"Did you bring a gun with you?"
He gave me another stare. "Why, pardner, you must think I have got a light and frivolous disposition," says he, and with that he heaves up the great-grand-uncle of all the six-shooters I ever did see. It made my forty-five-long look like something for a kid to cut its teeth on. "That's the best gun in this country," he went on.
"Looks as if it might be," says I. "Has the foundry that cast it gone out of business? I'd like to have one like it, if it's as dangerous as it looks."

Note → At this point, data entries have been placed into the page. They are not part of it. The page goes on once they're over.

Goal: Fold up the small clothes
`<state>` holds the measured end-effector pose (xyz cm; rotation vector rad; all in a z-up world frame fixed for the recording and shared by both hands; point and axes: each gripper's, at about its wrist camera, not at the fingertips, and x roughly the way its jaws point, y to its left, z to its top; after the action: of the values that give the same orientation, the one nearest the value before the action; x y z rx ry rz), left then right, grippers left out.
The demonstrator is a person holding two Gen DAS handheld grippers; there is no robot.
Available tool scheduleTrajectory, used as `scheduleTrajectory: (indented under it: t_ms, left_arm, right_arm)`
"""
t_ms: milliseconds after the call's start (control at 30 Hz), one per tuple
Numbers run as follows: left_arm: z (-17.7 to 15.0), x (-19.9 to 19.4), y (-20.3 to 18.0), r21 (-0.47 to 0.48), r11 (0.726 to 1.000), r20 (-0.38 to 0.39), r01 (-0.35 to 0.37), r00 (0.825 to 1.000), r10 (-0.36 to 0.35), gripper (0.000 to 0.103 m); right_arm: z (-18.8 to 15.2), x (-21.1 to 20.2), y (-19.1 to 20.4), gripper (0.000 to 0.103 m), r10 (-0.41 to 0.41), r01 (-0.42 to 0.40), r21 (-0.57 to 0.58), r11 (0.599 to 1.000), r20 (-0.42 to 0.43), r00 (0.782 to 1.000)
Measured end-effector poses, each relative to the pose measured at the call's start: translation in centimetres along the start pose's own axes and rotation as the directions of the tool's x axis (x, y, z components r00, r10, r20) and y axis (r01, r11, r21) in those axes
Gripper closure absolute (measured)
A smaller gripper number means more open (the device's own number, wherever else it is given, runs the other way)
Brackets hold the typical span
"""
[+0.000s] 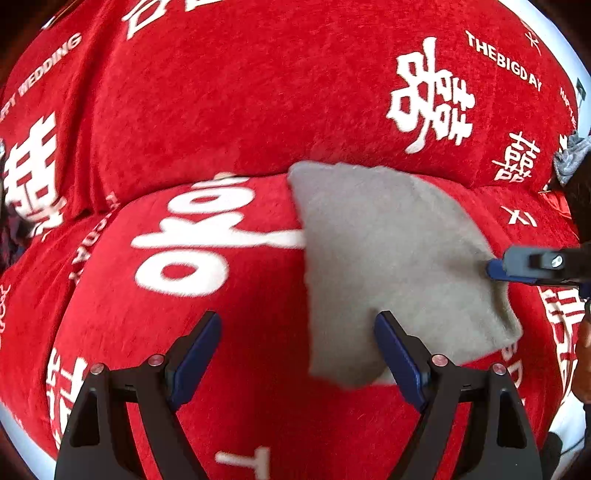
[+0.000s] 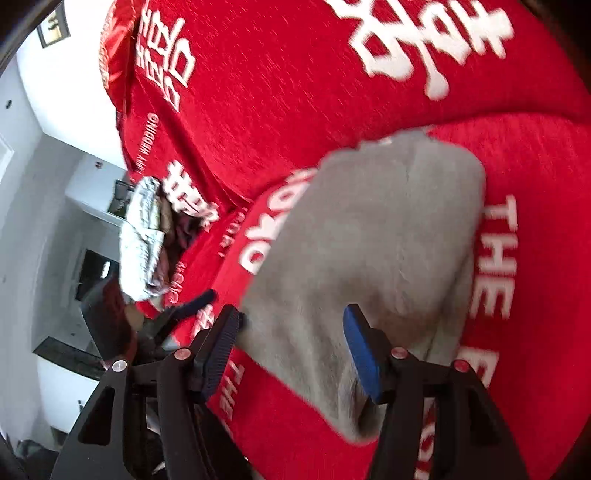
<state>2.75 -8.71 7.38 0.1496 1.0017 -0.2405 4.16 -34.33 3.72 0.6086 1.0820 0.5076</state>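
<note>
blurred grey garment (image 2: 369,251), crumpled pile (image 2: 147,236) unclear

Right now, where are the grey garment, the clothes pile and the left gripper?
grey garment (image 1: 388,258): left wrist view, middle of the cloth.
clothes pile (image 2: 144,236): right wrist view, pale top piece.
left gripper (image 1: 297,354): left wrist view, between fingertips.

You are working over a red plush blanket (image 1: 258,110) printed with white double-happiness characters (image 1: 430,99) and the words "THE BIG DAY" (image 1: 504,61). In the right wrist view, white room walls (image 2: 55,122) appear at the left, with a small framed picture (image 2: 54,27) high up and a dark screen (image 2: 92,266) lower down.
</note>
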Motion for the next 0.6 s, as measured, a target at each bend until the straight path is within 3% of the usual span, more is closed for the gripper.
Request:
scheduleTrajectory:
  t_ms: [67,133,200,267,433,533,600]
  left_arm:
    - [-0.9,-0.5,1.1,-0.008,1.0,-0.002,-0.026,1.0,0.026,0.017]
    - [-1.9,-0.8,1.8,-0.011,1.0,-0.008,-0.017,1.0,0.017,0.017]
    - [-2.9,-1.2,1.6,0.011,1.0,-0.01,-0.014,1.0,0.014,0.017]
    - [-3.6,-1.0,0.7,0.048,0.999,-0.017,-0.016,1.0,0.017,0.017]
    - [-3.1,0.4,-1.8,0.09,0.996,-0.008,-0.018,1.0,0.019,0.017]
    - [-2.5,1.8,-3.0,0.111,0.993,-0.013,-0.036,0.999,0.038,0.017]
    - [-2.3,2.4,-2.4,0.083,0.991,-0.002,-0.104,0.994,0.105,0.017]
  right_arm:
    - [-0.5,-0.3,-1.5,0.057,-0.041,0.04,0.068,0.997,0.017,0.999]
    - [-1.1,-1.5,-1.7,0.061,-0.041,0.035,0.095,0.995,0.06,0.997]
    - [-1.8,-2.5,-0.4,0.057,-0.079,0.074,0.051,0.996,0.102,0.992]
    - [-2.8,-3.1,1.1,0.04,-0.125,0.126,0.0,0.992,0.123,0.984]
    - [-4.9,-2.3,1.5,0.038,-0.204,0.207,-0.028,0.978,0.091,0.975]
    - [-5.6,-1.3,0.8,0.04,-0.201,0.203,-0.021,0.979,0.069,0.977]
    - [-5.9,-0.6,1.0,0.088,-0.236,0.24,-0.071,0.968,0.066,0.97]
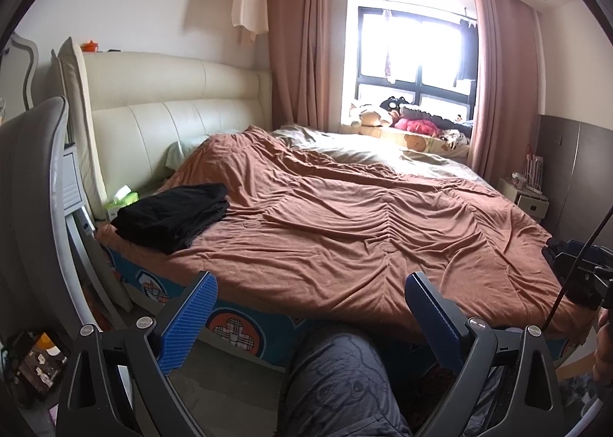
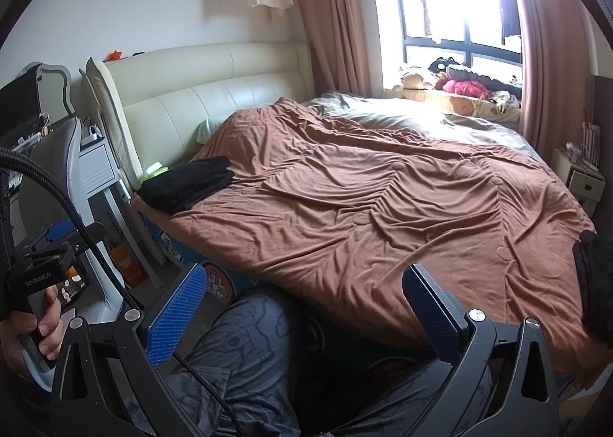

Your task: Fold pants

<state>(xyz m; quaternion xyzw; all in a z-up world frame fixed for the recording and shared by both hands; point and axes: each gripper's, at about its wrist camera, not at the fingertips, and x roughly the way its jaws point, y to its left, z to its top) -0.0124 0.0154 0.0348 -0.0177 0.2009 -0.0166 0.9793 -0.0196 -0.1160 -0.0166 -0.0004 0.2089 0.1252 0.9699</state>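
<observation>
Bedroom scene, with a big bed taking up most of it. Closest in, the person's knee in grey printed trousers sits right at the bed's near edge. Both tongs hover just above it, off the bedding. The left gripper has its blue-padded fingers spread wide apart with nothing between them. Same deal with the right gripper, also splayed open and empty. From the right wrist view you can see a hand wrapped around the left tool's handle, cable trailing off it.

Next out is the rumpled brown duvet, covering nearly the whole mattress. The pants, black, lie in a folded stack on the duvet's left side near the headboard end, well apart from both grippers. Just behind them is a green tissue box.

Further back there's the cream padded headboard, then pink curtains framing a bright window with stuffed toys piled on the ledge.
</observation>
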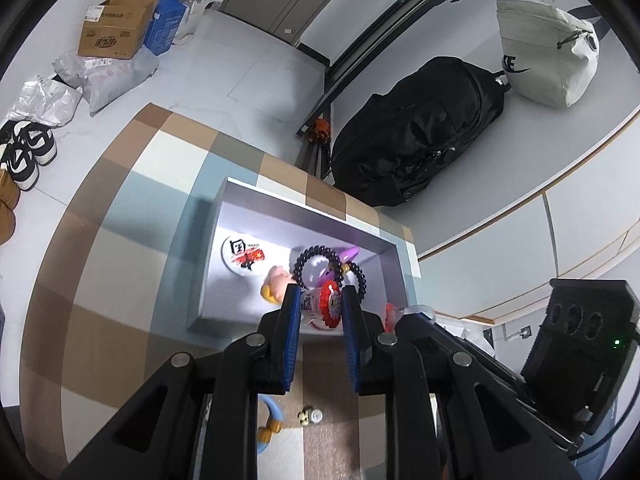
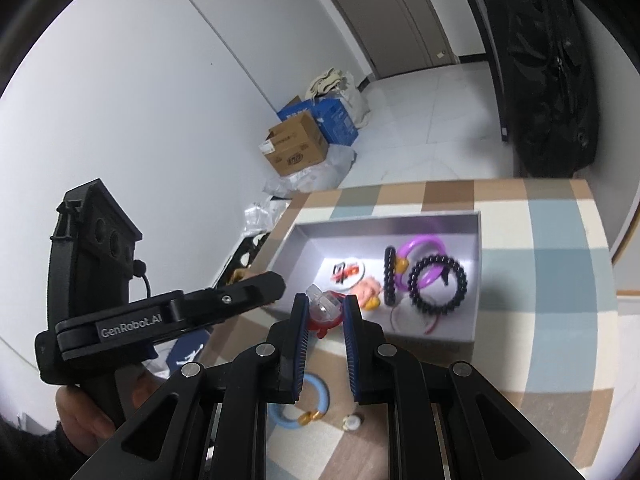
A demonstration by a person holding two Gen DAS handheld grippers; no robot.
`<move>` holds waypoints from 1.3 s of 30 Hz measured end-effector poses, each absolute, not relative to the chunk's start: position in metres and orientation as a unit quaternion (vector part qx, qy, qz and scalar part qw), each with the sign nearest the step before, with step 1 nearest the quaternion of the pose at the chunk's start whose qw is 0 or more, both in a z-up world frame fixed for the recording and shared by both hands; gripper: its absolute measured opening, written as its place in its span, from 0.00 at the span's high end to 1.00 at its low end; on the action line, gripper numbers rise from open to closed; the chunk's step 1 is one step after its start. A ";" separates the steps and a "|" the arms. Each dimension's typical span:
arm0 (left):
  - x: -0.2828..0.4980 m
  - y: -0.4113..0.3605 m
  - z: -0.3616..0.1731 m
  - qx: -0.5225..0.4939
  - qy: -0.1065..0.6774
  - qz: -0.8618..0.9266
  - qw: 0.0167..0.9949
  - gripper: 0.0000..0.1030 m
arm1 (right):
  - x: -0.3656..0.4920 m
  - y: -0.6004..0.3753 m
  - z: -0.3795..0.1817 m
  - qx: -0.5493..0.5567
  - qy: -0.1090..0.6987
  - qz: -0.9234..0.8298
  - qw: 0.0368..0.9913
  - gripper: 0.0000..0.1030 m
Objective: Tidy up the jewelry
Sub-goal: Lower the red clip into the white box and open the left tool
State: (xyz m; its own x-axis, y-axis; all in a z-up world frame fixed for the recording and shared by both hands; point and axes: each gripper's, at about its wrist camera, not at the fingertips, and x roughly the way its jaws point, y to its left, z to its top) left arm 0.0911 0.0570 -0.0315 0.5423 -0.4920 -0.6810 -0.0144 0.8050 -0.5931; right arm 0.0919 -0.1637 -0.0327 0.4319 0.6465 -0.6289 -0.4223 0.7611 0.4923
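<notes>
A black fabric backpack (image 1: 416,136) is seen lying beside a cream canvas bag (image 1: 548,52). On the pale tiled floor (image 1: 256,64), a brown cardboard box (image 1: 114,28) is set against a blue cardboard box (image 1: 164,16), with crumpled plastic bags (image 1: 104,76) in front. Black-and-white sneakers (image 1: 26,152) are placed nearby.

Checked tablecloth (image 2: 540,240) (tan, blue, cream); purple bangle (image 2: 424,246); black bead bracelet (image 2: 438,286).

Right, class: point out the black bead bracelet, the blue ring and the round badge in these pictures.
black bead bracelet (image 2: 438,286): right wrist view, on the beads of its lower left arc.
blue ring (image 2: 316,398): right wrist view, on its blue band, right side.
round badge (image 1: 244,255): left wrist view, on its printed face.
</notes>
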 end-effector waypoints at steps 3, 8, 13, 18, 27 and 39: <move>0.098 0.053 -0.032 -0.264 0.458 -0.134 0.838 0.85 | 0.099 -0.165 -0.031 0.133 0.425 0.316 0.838 0.84; 0.108 0.052 -0.037 -0.260 0.467 -0.124 0.836 0.85 | 0.111 -0.169 -0.035 0.137 0.428 0.305 0.840 0.84; 0.118 0.049 -0.040 -0.259 0.473 -0.118 0.834 0.85 | 0.121 -0.176 -0.040 0.140 0.432 0.290 0.842 0.84; 0.121 0.049 -0.041 -0.254 0.476 -0.115 0.834 0.85 | 0.131 -0.184 -0.044 0.158 0.436 0.280 0.841 0.84; 0.124 0.044 -0.043 -0.243 0.482 -0.112 0.834 0.85 | 0.138 -0.188 -0.051 0.173 0.448 0.265 0.836 0.84; 0.130 0.037 -0.051 -0.232 0.493 -0.116 0.831 0.85 | 0.139 -0.202 -0.051 0.223 0.445 0.266 0.825 0.82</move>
State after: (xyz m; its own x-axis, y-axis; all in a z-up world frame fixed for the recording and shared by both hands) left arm 0.1297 0.0374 -0.0507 0.4877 -0.4219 -0.7643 -0.0348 0.8654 -0.4999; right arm 0.1387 -0.2022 -0.0505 0.4613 0.6383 -0.6163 -0.2412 0.7586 0.6052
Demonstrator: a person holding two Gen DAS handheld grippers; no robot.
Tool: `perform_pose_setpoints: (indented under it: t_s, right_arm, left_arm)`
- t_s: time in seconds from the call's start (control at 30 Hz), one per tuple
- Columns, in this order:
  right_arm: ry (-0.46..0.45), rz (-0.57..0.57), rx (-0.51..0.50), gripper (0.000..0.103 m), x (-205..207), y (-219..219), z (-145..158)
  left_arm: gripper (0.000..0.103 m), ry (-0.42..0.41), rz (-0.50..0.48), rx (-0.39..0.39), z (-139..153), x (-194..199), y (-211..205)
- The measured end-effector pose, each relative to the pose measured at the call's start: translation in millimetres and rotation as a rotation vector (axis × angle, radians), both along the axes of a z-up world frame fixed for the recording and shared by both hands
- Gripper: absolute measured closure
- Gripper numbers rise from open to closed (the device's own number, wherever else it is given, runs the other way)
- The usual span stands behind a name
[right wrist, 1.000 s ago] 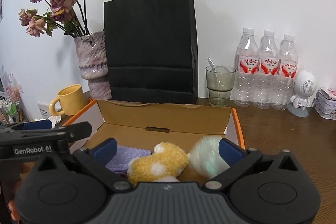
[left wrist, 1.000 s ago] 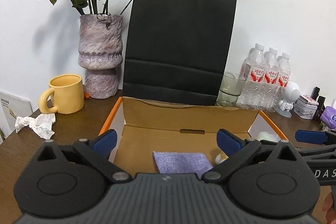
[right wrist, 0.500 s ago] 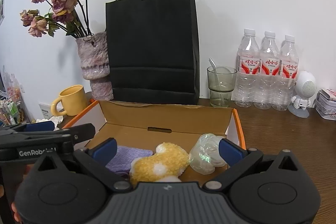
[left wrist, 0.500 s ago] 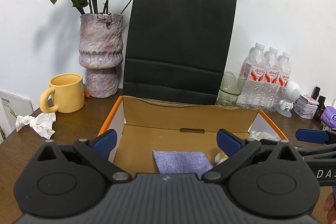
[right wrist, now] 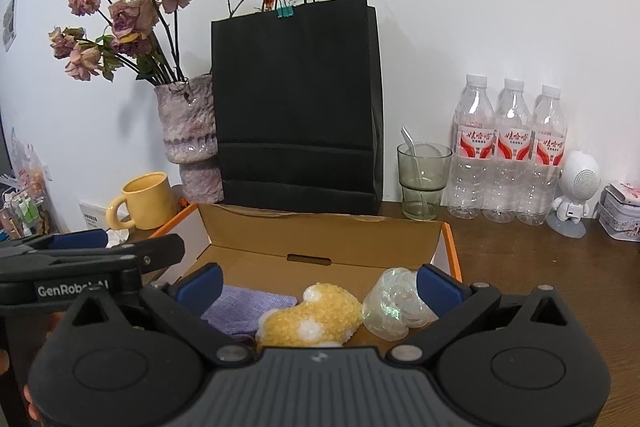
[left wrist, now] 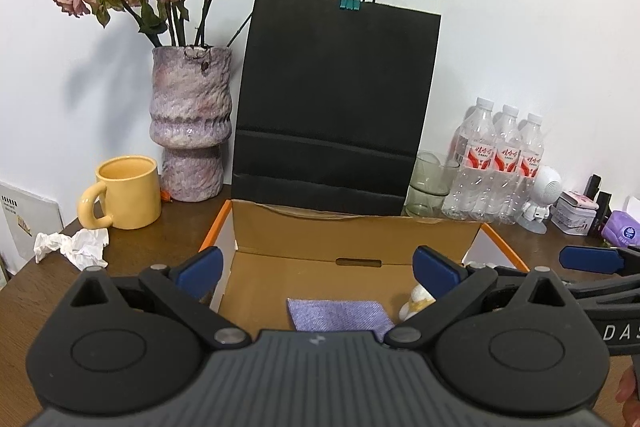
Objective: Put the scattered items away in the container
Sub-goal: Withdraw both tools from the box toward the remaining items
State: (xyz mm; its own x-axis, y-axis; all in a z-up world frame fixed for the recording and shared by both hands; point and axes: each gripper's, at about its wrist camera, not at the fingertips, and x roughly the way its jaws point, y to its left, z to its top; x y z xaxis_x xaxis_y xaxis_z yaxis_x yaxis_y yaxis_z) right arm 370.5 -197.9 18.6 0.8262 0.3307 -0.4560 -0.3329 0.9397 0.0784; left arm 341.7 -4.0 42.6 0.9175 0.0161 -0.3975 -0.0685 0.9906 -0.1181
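An open cardboard box (left wrist: 352, 233) with orange edges stands on the brown table; it also shows in the right wrist view (right wrist: 320, 237). Inside lie a folded purple cloth (left wrist: 340, 315) (right wrist: 244, 307), a yellow and white plush toy (right wrist: 312, 319) (left wrist: 416, 301) and a clear crumpled plastic item (right wrist: 396, 307). My left gripper (left wrist: 316, 267) is open and empty over the box's near left part. My right gripper (right wrist: 318, 281) is open and empty over the box, with the plastic item just inside its right finger. A crumpled white tissue (left wrist: 72, 245) lies on the table left of the box.
Behind the box stand a black paper bag (left wrist: 336, 99), a vase of dried roses (left wrist: 192, 123), a yellow mug (left wrist: 124, 193), a glass (right wrist: 422, 179) and three water bottles (right wrist: 510, 155). A small white robot figure (right wrist: 574, 195) and tins sit at the right.
The clear plastic item dropped from beside my right gripper's right finger and came to rest in the box beside the plush toy. Both grippers stayed open and barely moved.
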Motion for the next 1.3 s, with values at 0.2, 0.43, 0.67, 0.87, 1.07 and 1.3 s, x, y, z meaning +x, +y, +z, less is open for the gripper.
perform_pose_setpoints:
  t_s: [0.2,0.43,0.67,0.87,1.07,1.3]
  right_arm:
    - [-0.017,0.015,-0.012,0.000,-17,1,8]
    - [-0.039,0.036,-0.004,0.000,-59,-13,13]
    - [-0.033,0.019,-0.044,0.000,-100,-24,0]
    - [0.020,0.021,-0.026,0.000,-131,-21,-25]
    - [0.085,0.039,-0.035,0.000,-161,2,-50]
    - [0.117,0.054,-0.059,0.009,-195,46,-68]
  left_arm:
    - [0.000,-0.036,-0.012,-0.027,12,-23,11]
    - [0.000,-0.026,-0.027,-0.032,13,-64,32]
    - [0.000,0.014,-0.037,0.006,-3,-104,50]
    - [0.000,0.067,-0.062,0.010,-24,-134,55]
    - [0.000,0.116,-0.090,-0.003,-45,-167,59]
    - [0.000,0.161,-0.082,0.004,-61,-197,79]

"When I have any trouble with a man," says he, "I don't want to go pecking at him with a putty-blower, just irritating him, and giving him a little skin complaint here and there; I want something that'll touch his conscience."
He had it, for a broadside from that battery would scatter an elephant over a township.
We loped along quiet and easy until sun-up. The Grindstone Buttes lay about a mile ahead of us. Looking back, we saw the Injuns coming over a rise of ground 'way in the distance.
"Now," says my friend, "I know a short cut through those hills that'll bring us out at Johnson's. They've got enough punchers there to do the United States army up—starched and blued. Shall we take it?"
"Sure!" says I. "I'm only wandering around this part of the country because this part of the country is here—if it was anywheres else I'd be just as glad."
So in we went. It was the steepest and narrowest kind of a canon, looking as if it had been cut out of the rock with one crack of the axe. I was just thinking: "Gee whiz! but this would be a poor place to get snagged in," when bang! says a rifle right in front of us, and m-e-arr! goes the bullet over our heads.
We were off them horses and behind a, couple of chunks of rock sooner than we hoped for, and that's saying a good deal.